How many lines of the data include the string "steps"? State the number and nothing else.

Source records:
****************************************
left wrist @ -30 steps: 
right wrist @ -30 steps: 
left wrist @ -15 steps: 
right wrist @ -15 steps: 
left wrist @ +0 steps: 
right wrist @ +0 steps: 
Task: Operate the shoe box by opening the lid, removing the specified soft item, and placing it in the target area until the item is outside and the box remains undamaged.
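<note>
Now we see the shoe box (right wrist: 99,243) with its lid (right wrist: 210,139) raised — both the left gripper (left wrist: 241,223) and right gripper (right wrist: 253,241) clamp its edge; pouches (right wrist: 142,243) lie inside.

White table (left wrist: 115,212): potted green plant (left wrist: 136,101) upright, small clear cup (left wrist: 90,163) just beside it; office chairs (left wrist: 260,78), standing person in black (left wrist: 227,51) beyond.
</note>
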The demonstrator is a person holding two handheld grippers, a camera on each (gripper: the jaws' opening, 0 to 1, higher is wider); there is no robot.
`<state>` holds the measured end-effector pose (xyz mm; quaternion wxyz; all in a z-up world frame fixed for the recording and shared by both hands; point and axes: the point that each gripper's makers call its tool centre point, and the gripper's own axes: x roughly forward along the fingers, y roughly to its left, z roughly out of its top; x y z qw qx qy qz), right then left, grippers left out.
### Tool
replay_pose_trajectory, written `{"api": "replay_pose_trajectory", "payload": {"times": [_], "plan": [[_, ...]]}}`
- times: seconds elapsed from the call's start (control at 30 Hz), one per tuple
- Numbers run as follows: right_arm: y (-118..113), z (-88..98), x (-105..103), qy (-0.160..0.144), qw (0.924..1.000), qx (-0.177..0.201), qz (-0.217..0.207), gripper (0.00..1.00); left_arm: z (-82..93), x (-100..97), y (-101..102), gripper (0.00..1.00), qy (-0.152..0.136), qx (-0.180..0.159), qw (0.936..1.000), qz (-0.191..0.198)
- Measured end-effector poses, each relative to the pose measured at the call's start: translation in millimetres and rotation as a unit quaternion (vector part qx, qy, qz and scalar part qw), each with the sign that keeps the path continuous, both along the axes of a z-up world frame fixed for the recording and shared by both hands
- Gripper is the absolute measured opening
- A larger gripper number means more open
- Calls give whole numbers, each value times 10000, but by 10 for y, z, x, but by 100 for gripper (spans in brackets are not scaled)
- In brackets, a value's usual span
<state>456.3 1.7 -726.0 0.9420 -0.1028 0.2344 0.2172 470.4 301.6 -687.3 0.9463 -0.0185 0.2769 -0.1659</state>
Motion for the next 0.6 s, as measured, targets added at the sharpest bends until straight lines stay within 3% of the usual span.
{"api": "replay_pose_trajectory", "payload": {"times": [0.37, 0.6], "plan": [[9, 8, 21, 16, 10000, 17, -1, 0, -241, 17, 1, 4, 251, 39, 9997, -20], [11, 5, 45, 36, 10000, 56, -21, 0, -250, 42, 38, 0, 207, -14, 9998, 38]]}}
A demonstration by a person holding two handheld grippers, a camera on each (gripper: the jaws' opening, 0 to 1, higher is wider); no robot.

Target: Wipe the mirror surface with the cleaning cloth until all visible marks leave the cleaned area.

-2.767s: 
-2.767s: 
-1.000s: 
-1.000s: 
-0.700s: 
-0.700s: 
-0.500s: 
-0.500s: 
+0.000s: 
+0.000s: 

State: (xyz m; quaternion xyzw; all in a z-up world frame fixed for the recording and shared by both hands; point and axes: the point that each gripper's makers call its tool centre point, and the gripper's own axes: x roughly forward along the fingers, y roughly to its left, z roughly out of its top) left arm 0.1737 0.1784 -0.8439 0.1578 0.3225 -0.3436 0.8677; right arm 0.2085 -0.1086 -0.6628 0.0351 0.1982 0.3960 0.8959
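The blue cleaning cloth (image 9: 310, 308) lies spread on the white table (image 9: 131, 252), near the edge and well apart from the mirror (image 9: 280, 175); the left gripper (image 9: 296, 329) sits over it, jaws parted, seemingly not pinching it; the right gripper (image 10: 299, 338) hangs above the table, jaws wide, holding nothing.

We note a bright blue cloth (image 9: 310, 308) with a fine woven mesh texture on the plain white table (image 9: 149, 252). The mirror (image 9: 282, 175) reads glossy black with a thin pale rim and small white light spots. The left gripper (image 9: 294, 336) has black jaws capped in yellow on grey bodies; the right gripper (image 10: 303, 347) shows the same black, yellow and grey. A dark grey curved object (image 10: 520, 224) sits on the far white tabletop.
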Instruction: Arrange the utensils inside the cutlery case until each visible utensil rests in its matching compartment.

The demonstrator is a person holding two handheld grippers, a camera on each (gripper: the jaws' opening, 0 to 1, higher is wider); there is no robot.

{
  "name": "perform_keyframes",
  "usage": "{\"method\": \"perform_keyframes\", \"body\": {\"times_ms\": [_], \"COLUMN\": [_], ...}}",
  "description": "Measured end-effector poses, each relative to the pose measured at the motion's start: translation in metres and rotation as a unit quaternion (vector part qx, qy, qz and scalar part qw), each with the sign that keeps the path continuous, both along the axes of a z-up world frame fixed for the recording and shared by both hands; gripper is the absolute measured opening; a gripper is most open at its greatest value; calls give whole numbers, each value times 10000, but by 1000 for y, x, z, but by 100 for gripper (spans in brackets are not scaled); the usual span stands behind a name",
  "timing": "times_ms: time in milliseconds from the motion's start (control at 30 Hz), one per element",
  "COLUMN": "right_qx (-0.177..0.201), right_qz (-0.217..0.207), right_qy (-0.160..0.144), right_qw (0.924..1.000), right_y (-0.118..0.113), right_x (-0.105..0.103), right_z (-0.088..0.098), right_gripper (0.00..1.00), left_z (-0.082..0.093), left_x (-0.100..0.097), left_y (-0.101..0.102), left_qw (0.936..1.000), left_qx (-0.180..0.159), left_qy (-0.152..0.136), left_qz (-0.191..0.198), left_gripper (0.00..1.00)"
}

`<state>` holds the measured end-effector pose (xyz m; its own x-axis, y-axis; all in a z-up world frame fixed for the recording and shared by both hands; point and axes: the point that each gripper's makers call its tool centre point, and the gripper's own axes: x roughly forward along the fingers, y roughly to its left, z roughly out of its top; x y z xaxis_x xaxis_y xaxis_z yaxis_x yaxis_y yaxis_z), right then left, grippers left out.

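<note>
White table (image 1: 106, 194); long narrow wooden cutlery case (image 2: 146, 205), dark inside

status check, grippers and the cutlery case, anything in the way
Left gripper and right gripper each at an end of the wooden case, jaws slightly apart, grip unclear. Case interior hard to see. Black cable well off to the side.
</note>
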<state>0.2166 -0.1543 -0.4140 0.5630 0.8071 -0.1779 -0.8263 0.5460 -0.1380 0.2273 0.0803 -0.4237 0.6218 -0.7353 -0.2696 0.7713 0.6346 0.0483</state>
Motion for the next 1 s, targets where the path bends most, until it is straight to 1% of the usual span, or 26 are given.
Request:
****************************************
### Expected answer:
6